## WORK REQUIRED
Excluding pictures, retype exactly the lines from the one with "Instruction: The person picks" through the end of the records that follow.
[[ DATA RECORDS, beginning ]]
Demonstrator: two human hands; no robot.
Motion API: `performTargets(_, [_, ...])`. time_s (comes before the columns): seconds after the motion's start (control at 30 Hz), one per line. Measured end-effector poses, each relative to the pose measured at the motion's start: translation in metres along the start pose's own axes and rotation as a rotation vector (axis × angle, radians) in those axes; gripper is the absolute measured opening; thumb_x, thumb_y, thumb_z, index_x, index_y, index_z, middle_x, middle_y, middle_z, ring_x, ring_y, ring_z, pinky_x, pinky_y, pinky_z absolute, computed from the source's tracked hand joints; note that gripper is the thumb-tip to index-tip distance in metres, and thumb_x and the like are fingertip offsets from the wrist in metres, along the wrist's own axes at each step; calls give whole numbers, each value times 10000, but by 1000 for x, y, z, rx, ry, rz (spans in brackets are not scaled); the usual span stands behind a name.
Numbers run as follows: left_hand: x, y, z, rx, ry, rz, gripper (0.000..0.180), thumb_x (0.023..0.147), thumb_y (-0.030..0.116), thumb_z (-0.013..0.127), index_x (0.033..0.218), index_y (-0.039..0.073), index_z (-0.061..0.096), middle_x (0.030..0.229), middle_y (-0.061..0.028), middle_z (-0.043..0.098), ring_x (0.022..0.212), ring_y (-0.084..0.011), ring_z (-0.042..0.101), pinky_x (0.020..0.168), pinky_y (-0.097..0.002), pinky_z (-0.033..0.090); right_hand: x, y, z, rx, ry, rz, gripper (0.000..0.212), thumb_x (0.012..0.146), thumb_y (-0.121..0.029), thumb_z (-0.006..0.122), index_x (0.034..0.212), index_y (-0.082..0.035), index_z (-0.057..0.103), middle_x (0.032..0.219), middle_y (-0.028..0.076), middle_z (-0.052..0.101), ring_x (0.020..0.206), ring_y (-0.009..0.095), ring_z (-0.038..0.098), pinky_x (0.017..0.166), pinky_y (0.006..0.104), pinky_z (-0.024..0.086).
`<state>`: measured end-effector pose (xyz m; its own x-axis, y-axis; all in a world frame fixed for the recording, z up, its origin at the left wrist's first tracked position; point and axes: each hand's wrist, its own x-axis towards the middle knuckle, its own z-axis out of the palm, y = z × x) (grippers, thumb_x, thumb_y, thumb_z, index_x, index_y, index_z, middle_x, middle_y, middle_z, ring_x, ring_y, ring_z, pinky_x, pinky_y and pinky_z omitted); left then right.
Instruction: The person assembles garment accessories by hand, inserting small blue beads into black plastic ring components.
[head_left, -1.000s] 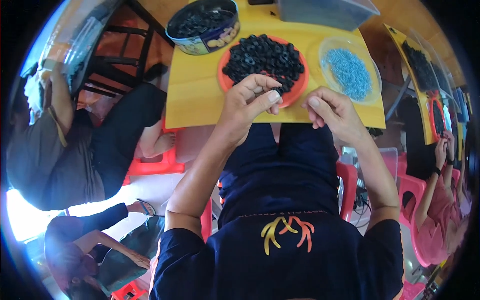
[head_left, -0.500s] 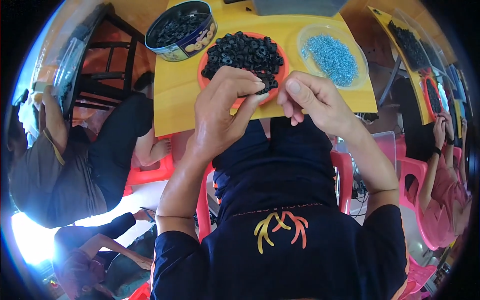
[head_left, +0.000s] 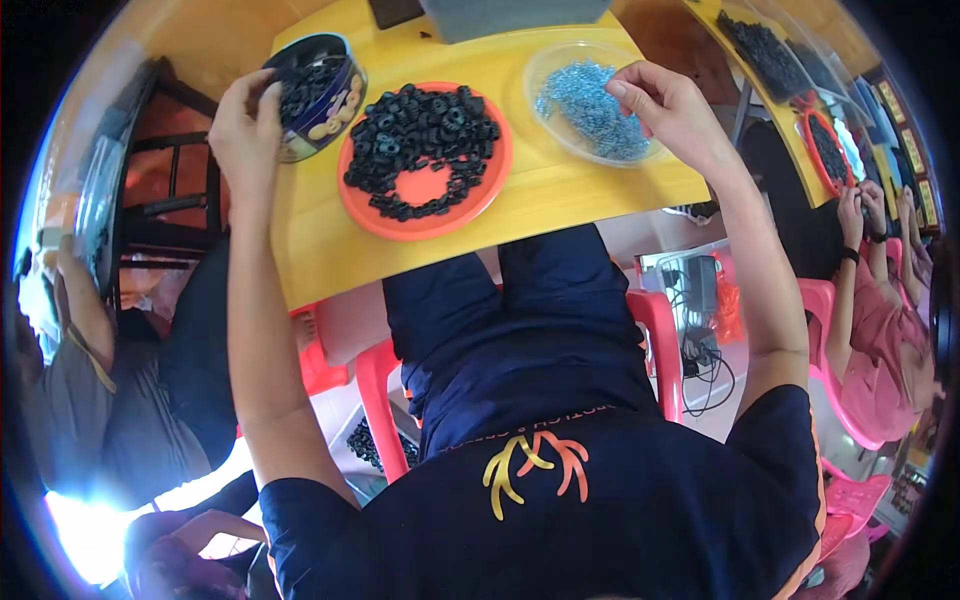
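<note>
Blue pieces (head_left: 590, 105) could spill if the narrowed right hand (head_left: 672, 112) catches the clear bowl (head_left: 573, 138). The left hand (head_left: 246, 130) curls at the tin (head_left: 335, 115); I cannot tell either's hold.

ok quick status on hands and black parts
Left hand at round tin. Right hand over clear bowl. Black parts heaped on orange plate. Nothing visibly blocking.

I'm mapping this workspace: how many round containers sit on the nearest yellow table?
3: the tin at left, the orange plate in the middle, the clear bowl at right. The grey bin may hide others.
</note>
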<state>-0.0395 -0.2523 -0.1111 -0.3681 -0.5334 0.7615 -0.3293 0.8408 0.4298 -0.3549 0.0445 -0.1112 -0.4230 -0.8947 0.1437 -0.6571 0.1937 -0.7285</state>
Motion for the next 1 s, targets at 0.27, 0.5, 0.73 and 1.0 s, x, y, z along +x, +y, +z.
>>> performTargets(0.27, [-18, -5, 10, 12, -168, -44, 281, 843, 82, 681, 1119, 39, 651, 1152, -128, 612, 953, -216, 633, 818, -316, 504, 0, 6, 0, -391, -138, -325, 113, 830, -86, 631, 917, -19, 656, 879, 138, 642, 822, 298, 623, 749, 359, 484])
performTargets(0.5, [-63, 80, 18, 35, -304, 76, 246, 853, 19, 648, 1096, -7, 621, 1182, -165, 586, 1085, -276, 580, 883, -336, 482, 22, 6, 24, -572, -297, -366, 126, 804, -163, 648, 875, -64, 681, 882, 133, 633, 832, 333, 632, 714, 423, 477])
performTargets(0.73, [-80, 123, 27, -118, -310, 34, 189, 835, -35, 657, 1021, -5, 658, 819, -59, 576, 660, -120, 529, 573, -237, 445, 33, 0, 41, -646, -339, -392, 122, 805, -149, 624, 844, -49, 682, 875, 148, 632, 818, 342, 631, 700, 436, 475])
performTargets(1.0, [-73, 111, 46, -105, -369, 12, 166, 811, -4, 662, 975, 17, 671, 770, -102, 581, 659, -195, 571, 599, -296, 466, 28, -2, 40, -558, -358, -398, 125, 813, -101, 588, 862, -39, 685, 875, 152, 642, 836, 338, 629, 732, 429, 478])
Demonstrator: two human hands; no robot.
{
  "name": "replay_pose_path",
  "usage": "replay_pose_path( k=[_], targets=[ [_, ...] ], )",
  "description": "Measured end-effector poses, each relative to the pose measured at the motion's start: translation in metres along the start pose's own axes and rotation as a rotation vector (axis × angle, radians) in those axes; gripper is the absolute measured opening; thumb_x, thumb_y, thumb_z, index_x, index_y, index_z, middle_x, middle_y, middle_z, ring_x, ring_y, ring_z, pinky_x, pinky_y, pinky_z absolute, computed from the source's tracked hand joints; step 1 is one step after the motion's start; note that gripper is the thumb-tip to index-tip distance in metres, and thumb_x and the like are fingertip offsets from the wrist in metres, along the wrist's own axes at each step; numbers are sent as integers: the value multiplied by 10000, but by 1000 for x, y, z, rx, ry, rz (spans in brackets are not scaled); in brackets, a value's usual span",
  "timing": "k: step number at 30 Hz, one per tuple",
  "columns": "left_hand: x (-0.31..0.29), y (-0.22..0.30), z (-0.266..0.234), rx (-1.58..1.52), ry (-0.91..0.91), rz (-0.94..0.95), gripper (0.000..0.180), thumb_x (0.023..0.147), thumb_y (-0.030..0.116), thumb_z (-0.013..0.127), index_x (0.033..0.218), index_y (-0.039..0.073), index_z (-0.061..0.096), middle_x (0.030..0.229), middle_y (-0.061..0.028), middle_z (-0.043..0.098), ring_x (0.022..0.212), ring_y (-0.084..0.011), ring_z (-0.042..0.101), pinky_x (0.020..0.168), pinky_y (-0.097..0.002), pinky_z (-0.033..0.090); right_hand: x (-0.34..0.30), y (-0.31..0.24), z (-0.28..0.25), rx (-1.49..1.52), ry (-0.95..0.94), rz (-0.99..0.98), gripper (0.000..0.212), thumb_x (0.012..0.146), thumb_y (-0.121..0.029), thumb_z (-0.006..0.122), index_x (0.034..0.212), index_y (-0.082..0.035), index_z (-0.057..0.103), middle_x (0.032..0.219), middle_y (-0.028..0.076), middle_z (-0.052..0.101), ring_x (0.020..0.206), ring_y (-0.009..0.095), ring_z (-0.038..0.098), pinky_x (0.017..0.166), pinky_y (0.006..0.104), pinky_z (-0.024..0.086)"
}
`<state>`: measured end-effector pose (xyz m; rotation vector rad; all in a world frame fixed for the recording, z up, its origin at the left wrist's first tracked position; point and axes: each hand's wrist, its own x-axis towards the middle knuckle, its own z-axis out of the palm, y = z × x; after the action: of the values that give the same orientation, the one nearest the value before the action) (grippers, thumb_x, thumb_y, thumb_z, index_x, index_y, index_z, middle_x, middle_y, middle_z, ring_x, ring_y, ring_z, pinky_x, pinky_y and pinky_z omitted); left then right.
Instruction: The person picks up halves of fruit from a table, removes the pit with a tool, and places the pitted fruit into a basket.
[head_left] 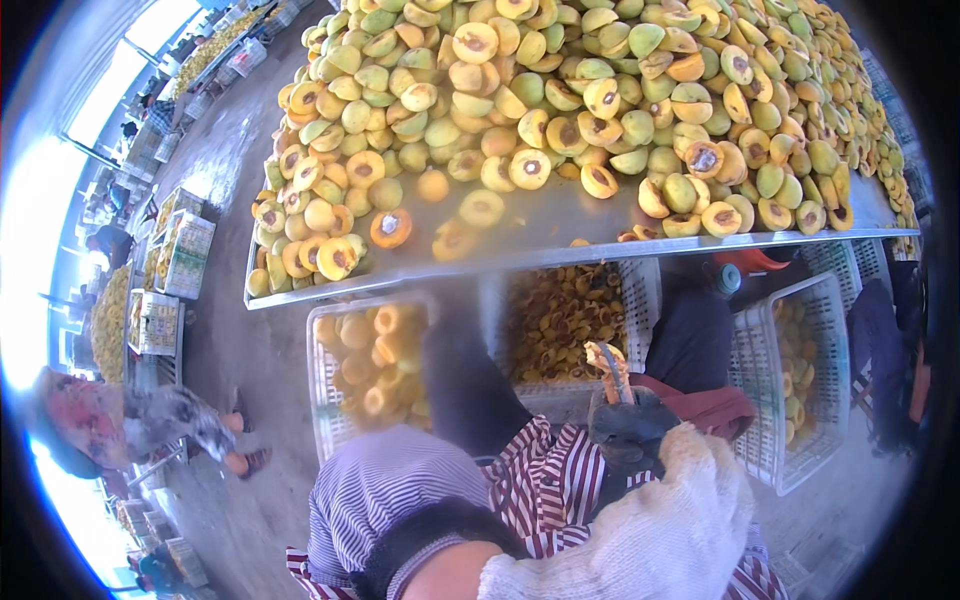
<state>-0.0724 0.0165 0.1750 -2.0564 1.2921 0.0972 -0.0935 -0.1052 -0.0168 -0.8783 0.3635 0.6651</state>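
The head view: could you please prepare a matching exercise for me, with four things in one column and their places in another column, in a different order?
Things
1. Dark glove
2. White knitted sleeve
3. Metal tabletop
4. Small brown pieces

Places
A. under the heap of fruit halves
B. in a crate below the table's near edge
C. just left of the dark red cloth in the picture
D. between the bare skin and the dark glove

Right pairs: 1-C, 2-D, 3-A, 4-B
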Motion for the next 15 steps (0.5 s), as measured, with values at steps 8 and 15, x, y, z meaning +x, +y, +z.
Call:
replay_pose_path(
  k=[8, 15],
  targets=[
    [58, -30, 34, -845, 353, 435, 190, 774, 275, 553, 796, 86, 547, 739, -58, 547, 716, -225, 590, 616, -323, 496, -3, -7, -20, 22, 31, -166, 188, 868, -212, 588, 832, -33, 540, 508, 29, 450, 365, 90, 406, 334, 229, 311],
    [228, -97, 146, -1031, 500, -135, 353, 812, 380, 550, 1014, 92, 580, 981, -121, 626, 934, -289, 590, 814, -383, 453, -4, -15, -46, 35, 152, -155, 217, 887, -217, 523, 756, -44, 535, 505, 6, 445, 391, 88, 421, 362, 228, 311]
  ],
)
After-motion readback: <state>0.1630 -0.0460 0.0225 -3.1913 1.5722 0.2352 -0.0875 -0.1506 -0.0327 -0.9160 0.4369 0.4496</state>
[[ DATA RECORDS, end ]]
## COMPLETED EXERCISE
Instruction: The person picks up halves of fruit from a table, removes the pit with a tool, and places the pitted fruit into a basket.
[head_left] 
<state>-0.0724 0.0165 0.1750 -2.0564 1.2921 0.0972 -0.0935 -0.1052 -0.0168 -0.8783 0.3635 0.6651</state>
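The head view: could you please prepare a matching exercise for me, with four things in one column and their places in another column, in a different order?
Things
1. Dark glove
2. White knitted sleeve
3. Metal tabletop
4. Small brown pieces

Places
A. under the heap of fruit halves
B. in a crate below the table's near edge
C. just left of the dark red cloth in the picture
D. between the bare skin and the dark glove

Right pairs: 1-C, 2-D, 3-A, 4-B
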Motion for the next 15 steps (0.5 s), as measured, with values at steps 8 and 15, x, y, z meaning +x, +y, +z.
Call:
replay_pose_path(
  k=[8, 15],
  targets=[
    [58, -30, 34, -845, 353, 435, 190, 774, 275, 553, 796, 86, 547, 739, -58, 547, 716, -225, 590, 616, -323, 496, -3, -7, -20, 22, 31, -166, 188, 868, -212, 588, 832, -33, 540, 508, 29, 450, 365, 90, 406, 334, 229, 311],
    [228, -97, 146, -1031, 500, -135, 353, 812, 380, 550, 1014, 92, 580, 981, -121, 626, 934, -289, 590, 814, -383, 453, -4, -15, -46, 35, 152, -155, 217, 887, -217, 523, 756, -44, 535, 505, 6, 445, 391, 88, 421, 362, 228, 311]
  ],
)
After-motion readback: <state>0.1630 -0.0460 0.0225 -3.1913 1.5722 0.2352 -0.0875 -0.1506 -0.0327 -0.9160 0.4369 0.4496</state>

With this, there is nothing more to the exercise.